WHAT YOU NEED TO DO
Among the lines below, count those containing the word "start". Give the number only.
BEGIN
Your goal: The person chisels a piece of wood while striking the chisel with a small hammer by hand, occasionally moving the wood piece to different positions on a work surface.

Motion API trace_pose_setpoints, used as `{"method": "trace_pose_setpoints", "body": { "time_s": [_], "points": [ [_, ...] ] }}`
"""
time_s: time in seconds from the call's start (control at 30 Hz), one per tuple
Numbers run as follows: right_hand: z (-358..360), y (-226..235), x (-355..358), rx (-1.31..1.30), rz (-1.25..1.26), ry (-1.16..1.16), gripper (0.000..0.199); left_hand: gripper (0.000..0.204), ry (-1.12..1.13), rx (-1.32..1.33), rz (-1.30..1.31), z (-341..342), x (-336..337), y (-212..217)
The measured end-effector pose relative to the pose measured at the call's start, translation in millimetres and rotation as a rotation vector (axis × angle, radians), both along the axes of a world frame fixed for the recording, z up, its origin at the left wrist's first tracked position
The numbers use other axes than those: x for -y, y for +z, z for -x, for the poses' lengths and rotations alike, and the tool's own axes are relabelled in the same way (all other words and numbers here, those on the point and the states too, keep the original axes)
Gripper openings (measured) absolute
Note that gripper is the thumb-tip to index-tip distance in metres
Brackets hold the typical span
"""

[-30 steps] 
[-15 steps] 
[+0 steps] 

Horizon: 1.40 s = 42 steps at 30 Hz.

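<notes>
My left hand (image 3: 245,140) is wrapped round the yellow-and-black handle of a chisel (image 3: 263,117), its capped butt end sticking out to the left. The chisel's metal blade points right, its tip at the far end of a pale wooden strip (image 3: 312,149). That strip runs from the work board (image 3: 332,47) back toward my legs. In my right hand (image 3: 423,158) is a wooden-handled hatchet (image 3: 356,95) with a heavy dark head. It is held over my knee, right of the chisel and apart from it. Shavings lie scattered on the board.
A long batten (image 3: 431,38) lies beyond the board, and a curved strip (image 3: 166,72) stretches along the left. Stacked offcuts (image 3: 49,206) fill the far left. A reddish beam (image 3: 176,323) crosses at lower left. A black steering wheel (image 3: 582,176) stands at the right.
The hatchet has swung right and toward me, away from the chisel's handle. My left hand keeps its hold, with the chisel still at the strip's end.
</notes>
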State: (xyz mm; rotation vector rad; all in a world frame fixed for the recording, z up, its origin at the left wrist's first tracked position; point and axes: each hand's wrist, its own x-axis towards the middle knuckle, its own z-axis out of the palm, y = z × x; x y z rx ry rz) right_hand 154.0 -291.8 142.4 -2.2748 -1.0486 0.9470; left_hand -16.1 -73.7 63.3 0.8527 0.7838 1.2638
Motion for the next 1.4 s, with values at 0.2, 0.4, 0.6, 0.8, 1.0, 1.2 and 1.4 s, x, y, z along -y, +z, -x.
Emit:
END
SOLUTION TO THIS EXERCISE
2